A fretter by either nature or nurture, I’ve never figured out which, I brewed myself a cup of coffee and considered my options. As you may or may not know, I DO know how to sew, thanks to early childhood conditioning. The problem is: I hate to sew and generally avoid sewing if at all possible. Still, I was committed to hemming these curtains. I asked myself: Would it be via hem stitch? Basting stitch? Running stitch? Or possibly… an irreverent daisy stitch?
As I pondered my choices, my land phone rang. “Hello!” boomed the voice of a friend of mine. “Happy New Year! Can I come over?”
I sipped at my coffee. “No. I’m in the middle of an important project.”

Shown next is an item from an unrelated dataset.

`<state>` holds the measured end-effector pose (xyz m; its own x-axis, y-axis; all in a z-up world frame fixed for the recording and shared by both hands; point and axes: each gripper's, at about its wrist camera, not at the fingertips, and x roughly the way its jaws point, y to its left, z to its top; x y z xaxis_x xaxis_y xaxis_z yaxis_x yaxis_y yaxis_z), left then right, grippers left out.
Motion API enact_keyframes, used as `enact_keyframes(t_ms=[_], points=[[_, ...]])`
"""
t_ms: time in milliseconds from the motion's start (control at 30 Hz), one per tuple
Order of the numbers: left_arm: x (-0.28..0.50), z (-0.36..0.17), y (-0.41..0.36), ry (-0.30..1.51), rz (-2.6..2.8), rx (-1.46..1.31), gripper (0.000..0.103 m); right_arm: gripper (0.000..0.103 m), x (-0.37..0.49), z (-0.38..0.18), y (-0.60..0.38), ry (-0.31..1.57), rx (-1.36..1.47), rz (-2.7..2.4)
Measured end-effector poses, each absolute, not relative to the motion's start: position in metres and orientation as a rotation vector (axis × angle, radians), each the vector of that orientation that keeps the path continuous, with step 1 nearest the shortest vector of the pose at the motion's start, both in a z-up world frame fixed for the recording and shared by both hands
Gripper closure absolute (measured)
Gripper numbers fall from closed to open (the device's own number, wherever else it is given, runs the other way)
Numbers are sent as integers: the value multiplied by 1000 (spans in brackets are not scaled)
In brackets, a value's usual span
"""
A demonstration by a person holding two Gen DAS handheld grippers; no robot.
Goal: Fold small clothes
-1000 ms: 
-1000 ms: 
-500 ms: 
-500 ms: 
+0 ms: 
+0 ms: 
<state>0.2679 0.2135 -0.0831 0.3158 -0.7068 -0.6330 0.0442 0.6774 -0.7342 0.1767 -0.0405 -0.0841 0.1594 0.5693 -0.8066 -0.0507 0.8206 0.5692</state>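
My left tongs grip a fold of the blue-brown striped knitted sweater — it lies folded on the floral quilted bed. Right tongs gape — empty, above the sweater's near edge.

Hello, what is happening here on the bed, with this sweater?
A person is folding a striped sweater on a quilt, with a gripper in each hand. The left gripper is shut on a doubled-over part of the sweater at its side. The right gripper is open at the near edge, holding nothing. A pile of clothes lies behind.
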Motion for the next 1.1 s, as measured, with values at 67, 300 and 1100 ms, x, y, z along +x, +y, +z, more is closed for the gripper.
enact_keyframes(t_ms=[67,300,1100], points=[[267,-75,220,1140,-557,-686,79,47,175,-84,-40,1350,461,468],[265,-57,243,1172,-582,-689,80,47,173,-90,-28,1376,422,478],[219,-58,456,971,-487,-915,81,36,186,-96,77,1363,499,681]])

My friend’s voice dropped to a sexy growl. “I’ve got Pringles…”
I wasn't sure exactly what a Pringle was, but I knew that I wanted one immediately. "How soon can you get here?”
“Twenty minutes.”
There’s nothing like a looming deadline to bring out my genius proportions. As I hung up the phone, an epiphany rocketed across my brain. I ran to my desk, seized my stapler, and stapled the curtain hems into place. It took me less than 3 minutes, and it looks kind of weird, but only if you look at the curtains up close…and who looks up close at curtains?
By the time my friend arrived, I was dressed in stylish clothing and ready to gorge on Pringles, which turned out to be a salty, tasty snack. And because one of my New Year’s resolutions is to be less of a swaggering braggart, I didn’t boast to my friend about my clever invention. I decided to keep my story to myself… and only share it with you and the rest of the internet.